Wherever the word "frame" appears in a line below, that line counts; report the total number of such lines only.

(Beginning of Dataset section)

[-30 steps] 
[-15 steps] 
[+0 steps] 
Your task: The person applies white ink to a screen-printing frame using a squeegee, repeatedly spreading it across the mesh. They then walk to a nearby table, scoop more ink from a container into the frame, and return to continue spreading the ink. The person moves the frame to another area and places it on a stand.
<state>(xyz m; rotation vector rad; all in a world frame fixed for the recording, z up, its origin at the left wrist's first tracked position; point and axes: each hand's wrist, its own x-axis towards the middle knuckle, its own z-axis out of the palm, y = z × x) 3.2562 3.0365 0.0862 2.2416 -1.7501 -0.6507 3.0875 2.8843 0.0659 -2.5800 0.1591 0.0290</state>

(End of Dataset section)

→ **Answer box**:
2